Entrent dans le champ d’application les salariés qui interviennent au domicile des personnes, le personnel administratif et le personnel encadrant de l’entreprise prestataire.
Est exclu en revanche le personnel « support » de l’entreprise prestataire (personnel de nettoyage, gardiennage, chauffeurs qui n’effectue pas de services à la personne à domicile. Voir en ce sens Lettre circulaire ACOSS n°2006-87 du 3 août 2006).

C. Exonération
1. Application exclusive de l’exonération « services à la personne »

La limite maximale de cette exonération est égale au montant des cotisations patronales de Sécurité sociale dues sur la part de rémunération n’excédant pas le produit du SMIC par le nombre d’heures rémunérées au titre des activités de services à la personne, dans la limite de la durée légale mensuelle du travail ou, si elle est inférieure, de la durée conventionnelle applicable dans l’établissement.

Attention : les heures de réunion, formation, congés, déplacement, etc sont prises en compte pour l’exonération (Lettre circulaire ACOSS du 3 août 2006).

En cas de suspension du contrat de travail avec maintien total ou partiel de la rémunération mensuelle brute du salarié, le nombre d’heures de services à la personne retenu pour le mois civil précédent doit être pris en compte (lettre circulaire ACOSS n°2006-55 du 29 mars 2006). S’il n’est pas possible de déterminer ces heures, il faut appliquer les règles dégagées dans le cadre de la réduction de cotisations (réduction Fillon) précisées dans la lettre circulaire ACOSS n°2003-127 du 25 juillet 2003.
Le nombre d’heures rémunérées déterminé ne peut excéder au titre du mois civil considéré la durée légale du travail calculée sur le mois, ou, si elle est inférieure, la durée conventionnelle applicable dans l’établissement.
L’exonération n’est pas limitée à une période d’emploi.

Attention : cette mesure ne se cumule pas avec une autre exonération totale ou partielle de cotisations patronales, ni avec l’application de taux ou d’assiettes spécifiques ou de montants forfaitaires de cotisations.

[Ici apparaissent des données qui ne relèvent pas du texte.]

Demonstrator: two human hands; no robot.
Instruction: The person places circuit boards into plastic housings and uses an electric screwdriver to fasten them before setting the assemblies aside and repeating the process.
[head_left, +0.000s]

2. Application de l’exonération « services à la personne » cumulée avec l’aide à domicile

La lettre circulaire ACOSS du 29 mars 2006 précise que l’exonération applicable aux organismes d’aide à domicile qui emploient des salariés intervenant au domicile de personnes âgées ou handicapées n’est pas remise en cause. L’employeur peut donc cumuler l’exonération « aide à domicile » et l’exonération « services à la personne » si un salarié intervient, au cours d’un même mois civil, auprès de personnes âgées ou handicapées et auprès d’autres publics pour les services à la personne.
Aucune procédure spécifique n’a été mise en place pour bénéficier de cette exonération « services à la personne ». Elle est accordée dans la mesure ou les conditions sont remplies, sans formalisme particulier.
La lettre circulaire ACOSS du 29 mars 2006 recommande cependant de distinguer sur le bulletin de salaire le nombre d’heures ouvrant droit à l’aide à domicile, le nombre d’heures ouvrant droit à l’exonération « services à la personne » et, le cas échéant, le nombre d’heures qui n’est éligible à aucune de ces exonérations. Les entreprises devront tenir à la disposition des organismes de recouvrement tous les documents de nature à justifier le décompte des heures mentionnées sur le bulletin de salaire et l’agrément.